### EXERCISE REQUIREMENTS
Reproduce exactly the lines below, from the first one through the line containing "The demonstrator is", and omit any pictures.

Stored data entries
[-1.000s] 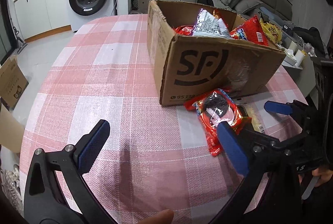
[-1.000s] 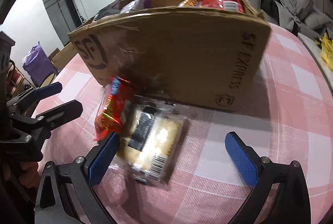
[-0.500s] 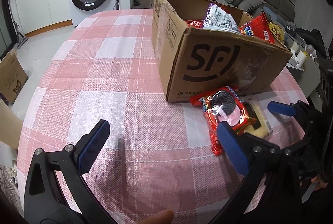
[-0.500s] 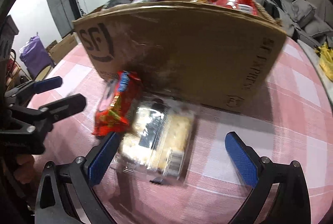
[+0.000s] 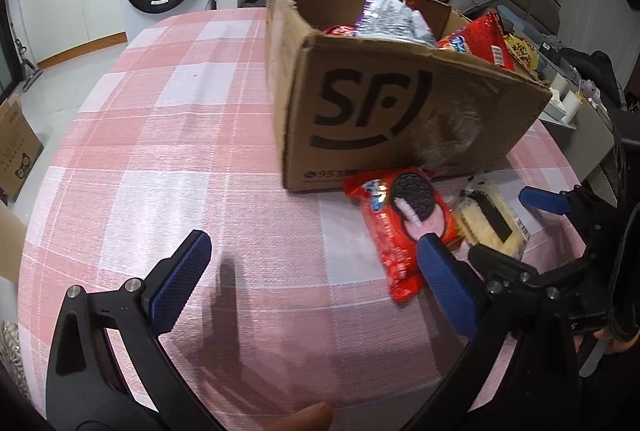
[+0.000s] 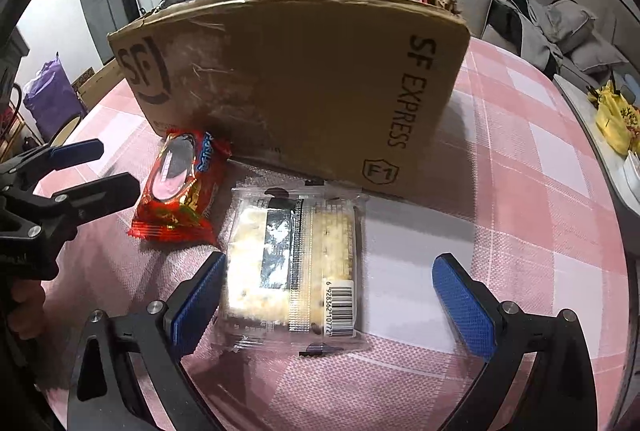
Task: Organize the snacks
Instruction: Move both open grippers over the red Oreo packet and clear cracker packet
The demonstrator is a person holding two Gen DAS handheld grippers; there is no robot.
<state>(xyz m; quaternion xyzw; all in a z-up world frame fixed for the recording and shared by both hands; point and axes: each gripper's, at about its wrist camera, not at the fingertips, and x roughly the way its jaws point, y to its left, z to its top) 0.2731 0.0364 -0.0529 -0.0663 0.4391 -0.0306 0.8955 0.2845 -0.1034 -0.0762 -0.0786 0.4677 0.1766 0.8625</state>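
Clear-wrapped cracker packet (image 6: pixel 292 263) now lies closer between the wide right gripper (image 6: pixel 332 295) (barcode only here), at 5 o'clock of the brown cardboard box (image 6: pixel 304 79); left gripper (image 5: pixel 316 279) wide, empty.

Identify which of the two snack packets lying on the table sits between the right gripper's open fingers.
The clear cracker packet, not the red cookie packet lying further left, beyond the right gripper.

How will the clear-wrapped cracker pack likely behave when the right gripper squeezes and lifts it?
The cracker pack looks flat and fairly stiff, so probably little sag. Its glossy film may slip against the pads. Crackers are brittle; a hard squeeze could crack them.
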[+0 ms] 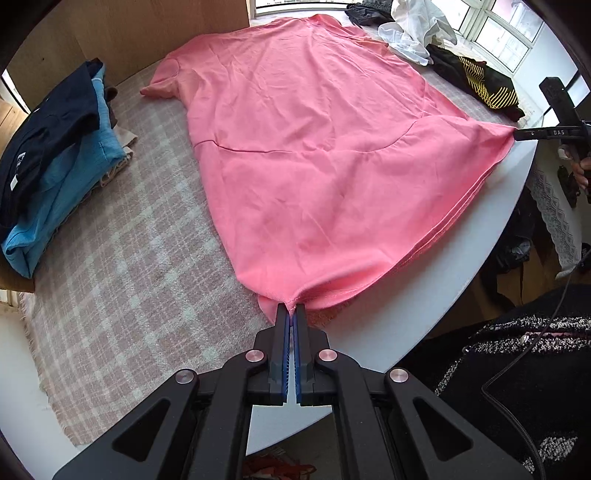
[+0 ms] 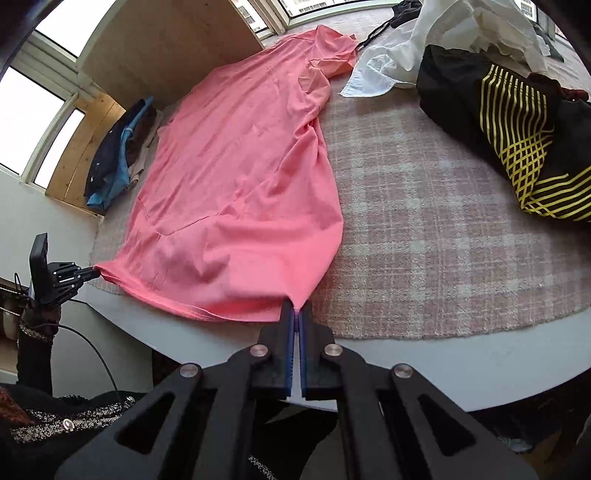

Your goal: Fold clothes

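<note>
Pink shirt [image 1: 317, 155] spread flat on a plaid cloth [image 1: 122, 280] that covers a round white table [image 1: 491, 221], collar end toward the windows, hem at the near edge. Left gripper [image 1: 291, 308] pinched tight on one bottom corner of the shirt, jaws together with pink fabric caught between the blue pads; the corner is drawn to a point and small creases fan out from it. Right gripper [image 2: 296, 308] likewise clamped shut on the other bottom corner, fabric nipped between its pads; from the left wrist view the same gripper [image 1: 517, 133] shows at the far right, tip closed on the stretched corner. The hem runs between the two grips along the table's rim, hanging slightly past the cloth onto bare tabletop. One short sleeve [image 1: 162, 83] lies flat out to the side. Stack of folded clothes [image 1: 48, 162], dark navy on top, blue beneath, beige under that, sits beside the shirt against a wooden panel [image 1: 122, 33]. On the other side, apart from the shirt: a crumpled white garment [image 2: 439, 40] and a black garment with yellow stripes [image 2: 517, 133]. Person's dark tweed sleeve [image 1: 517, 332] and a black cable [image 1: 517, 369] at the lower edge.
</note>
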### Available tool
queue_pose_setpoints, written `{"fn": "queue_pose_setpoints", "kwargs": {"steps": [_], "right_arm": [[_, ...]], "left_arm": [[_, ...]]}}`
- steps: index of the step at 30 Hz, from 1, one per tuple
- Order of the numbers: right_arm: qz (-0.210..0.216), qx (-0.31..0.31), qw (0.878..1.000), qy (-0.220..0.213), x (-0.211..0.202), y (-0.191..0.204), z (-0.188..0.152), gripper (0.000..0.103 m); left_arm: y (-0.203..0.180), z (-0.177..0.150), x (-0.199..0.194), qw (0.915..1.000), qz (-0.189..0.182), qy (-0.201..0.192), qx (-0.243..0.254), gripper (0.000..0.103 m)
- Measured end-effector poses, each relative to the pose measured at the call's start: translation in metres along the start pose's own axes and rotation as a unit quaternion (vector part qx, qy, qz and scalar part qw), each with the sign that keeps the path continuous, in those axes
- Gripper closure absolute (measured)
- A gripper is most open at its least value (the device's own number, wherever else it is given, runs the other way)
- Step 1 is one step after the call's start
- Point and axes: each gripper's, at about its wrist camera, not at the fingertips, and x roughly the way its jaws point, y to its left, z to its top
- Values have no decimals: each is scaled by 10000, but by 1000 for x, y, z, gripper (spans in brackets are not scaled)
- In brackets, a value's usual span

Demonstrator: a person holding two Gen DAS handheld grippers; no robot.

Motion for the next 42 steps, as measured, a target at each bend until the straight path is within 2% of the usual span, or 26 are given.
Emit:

### RESULT OF THE TASK
[-1.000s] 
[-1.000s] 
[-0.500s] 
[-0.500s] 
[+0.000s] 
[+0.000s] 
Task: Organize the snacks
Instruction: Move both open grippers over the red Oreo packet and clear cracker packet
The demonstrator is a person holding two Gen DAS handheld grippers; there is no robot.

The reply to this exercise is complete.